Processamento hierárquico
O novo estudo também apoia a ideia de que o córtex auditivo humano tem algum grau de organização hierárquica, em que o processamento é dividido em estágios que suportam funções computacionais distintas. Como no estudo de 2018, os pesquisadores descobriram que as representações geradas em estágios anteriores do modelo se assemelham mais àquelas vistas no córtex auditivo primário, enquanto as representações geradas em estágios posteriores do modelo se assemelham mais àquelas geradas em regiões cerebrais além do córtex primário.
Além disso, os pesquisadores descobriram que modelos que haviam sido treinados em diferentes tarefas eram melhores em replicar diferentes aspectos da audição. Por exemplo, modelos treinados em uma tarefa relacionada à fala mais se assemelhavam a áreas seletivas de fala.

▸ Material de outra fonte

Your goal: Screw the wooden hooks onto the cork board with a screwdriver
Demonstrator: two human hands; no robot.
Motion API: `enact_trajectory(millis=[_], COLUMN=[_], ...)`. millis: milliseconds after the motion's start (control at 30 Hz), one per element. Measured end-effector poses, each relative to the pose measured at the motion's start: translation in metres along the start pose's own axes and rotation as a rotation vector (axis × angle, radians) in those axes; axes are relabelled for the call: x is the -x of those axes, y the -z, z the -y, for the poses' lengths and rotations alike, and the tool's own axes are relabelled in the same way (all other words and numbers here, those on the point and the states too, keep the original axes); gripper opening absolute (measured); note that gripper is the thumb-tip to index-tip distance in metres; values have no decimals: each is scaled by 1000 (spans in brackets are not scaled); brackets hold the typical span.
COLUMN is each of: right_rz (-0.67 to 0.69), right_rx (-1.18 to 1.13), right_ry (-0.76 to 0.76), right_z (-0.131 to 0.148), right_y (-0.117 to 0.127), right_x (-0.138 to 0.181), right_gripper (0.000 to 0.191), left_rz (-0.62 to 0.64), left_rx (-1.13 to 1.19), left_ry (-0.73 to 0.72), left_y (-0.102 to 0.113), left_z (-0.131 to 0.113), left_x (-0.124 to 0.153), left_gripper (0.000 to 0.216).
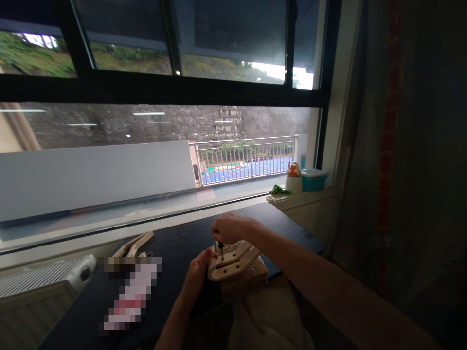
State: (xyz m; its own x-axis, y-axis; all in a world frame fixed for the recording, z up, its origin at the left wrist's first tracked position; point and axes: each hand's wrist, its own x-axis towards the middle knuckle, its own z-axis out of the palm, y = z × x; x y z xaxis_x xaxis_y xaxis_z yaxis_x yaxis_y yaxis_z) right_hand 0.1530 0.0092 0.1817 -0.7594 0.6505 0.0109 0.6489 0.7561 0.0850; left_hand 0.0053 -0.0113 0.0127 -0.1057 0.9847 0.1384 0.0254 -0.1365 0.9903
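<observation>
My right hand [231, 227] is closed round the handle of a small screwdriver [221, 248], whose tip points down into a pale wooden frame piece [233, 265]. That curved wooden piece lies on a brown block [243, 282] at the near edge of the dark table [175, 243]. My left hand [199, 274] grips the rounded left end of the wooden piece, fingers wrapped on its edge.
More pale wooden parts [133, 244] lie at the table's left, beside a blurred-out patch. A white radiator [40, 274] stands at far left. On the windowsill sit a white pot [294, 182], a teal box [314, 179] and a green cloth [280, 190]. A curtain [401, 146] hangs on the right.
</observation>
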Motion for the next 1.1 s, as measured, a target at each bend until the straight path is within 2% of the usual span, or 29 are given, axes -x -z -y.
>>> enact_trajectory(millis=[267, 467, 633, 833, 1100], right_rz=[-39, -24, -10, -19, -38], right_rx=[45, 29, -10, -29, -42], right_ry=[-68, -84, -18, -2, -57], right_z=[-1, -1, -1, -3, -5], right_y=[-16, -7, 2, -4, -12], right_x=[-8, -7, -2, -2, -4], right_gripper=[36, 32, 28, 28, 33], left_rz=[0, -9, -25, -13, -4], left_rx=[18, -9, -19, 2, 11], left_ry=[-1, -2, -2, -4, -3], left_y=[-2, -1, -1, -1, -1], left_z=[-1, 0, 1, -2, -1], left_x=[1, 0, 1, 1, 1], left_gripper=[51, 52, 52, 53, 50])
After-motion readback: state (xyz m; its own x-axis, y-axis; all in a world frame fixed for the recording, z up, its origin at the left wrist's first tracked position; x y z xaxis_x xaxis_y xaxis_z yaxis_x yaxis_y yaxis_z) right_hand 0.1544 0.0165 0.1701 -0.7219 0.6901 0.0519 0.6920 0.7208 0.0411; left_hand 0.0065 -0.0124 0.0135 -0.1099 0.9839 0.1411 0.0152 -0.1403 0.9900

"Mesmo que o modelo tenha visto exatamente os mesmos dados de treinamento e a arquitetura seja a mesma, quando você otimiza para uma tarefa específica, você pode ver que ele explica seletivamente propriedades específicas de ajuste no cérebro", diz Tukute.
O laboratório de McDermott agora planeja usar suas descobertas para tentar desenvolver modelos que sejam ainda mais bem-sucedidos na reprodução de respostas cerebrais humanas. Além de ajudar os cientistas a aprender mais sobre como o cérebro pode ser organizado, esses modelos também podem ser usados para ajudar a desenvolver melhores aparelhos auditivos, implantes cocleares e interfaces cérebro-máquina.
"Um objetivo do nosso campo é chegar a um modelo computacional que possa prever as respostas e o comportamento do cérebro. Acreditamos que, se formos bem-sucedidos em alcançar esse objetivo, isso abrirá muitas portas", diz McDermott.
A pesquisa foi financiada pelos Institutos Nacionais de Saúde, uma bolsa Amazon do Science Hub, uma bolsa de doutorado internacional da Associação Americana de Mulheres Universitárias, uma bolsa MIT Friends of McGovern Institute, uma bolsa do K. Lisa Yang Integrative Computational Neuroscience (ICoN) Center no MIT e uma bolsa de pós-graduação do Departamento de Ciência Computacional de Energia.